In its 2022 “State of the Nation’s Housing” report, the Joint Center for Housing Studies of Harvard University relays that even with more apartments going up and higher interest rates relieving competition for home buyers, for “lower-income households and households of color … the pressure of high housing costs is unlikely to relent.”
Similar outcomes for community land trust and traditional homeowners
The findings published in Housing Policy Debate are based on a survey conducted in May 2018 with 216 community land trust homeowners, 142 market-rate homeowners and 130 renters, all of whom lived in Minneapolis, Minnesota or Portland, Oregon.
The average annual household income among the three participant groups ranged from nearly $38,000 to just over $42,000. The average monthly housing payment for community land trust homeowners was lowest at $772; renters paid $810, on average, monthly while homeowners who bought at market rates paid a monthly average of $822.
The survey explored these outcomes for community land trust households:
- Financial health
- Housing stability
- Overall quality of life
Participants who were community land trust homeowners were about evenly split between Portland and Minneapolis. About 66% of the market-rate owners and nearly 91% of renters were in Portland.
Community land trust homeowners who took the survey were more likely to be “older, Black and in female-headed households,” the authors write.
“These data suggest that [community land trusts] are serving their targeted populations of women, single-headed households, and minorities,” they add.
Renters were much more likely than community land trust homeowners to report having moved recently, along with less overall housing stability, more financial hardship, less time to pursue their goals, and less of a feeling that their house was a home — for example, that they were free to make alterations in and on their house or apartment. All those findings were statistically significant.
Market rate and community land trust homeowners reported similar levels of financial hardship, housing stability and feeling that their house was a home. Market rate owners, however, reported less time to tackle other goals than did community land trust owners.
White couples who live in market rate households “may spend more time working” than community land trust owners, who “may not be as focused on making more money and instead focused more on achieving other life satisfactions,” the authors write.
The “sense of autonomy, control and responsibility” that community land trust homeowners gain in contrast to renting or other less stable housing situations contributes “to a growing reserve of confidence and belief in one’s capabilities that could then be deployed in pursuit of grander, more challenging goals,” according to a paper published in March 2018 in the journal Housing Studies, based on interviews with 91 community land trust homeowners in Minneapolis.

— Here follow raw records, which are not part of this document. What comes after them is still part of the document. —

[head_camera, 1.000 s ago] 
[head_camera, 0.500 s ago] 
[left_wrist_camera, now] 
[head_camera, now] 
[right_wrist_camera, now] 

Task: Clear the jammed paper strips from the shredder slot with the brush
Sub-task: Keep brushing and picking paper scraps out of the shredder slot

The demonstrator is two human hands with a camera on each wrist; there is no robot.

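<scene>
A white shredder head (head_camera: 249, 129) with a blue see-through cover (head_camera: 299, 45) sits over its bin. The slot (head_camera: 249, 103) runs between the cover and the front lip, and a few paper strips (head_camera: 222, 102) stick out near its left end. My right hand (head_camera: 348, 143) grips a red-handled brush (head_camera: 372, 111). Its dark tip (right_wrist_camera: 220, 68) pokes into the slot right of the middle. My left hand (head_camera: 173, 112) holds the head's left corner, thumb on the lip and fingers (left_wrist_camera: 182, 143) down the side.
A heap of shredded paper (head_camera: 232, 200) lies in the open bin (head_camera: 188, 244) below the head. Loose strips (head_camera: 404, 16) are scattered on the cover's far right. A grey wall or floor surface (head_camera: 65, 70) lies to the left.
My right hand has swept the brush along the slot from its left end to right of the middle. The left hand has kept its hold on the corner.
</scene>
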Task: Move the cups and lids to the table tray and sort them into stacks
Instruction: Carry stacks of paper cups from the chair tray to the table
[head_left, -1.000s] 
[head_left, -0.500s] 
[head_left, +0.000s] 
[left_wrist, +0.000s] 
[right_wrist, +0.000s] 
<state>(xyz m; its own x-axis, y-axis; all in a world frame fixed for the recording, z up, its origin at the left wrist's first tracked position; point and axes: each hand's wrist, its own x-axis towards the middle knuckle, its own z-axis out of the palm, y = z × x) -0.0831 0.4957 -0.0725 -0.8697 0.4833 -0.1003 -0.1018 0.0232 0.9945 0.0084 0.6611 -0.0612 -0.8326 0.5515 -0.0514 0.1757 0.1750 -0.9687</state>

Community land trusts are unlikely to be a cure-all for the housing crisis. As Schneider points out, they require time, energy and dedication to launch and maintain. At the same time, they have worked well to establish housing stability in a variety of communities, both urban and rural, across the country.
“These are things that take decades to really solidify,” Schneider says. “For me, it’s just another piece of the puzzle that can help keep folks that might otherwise be in unstable housing conditions, or, in some instances, being pushed out of neighborhoods that they’ve lived in for generations, as a way to potentially keep them there.”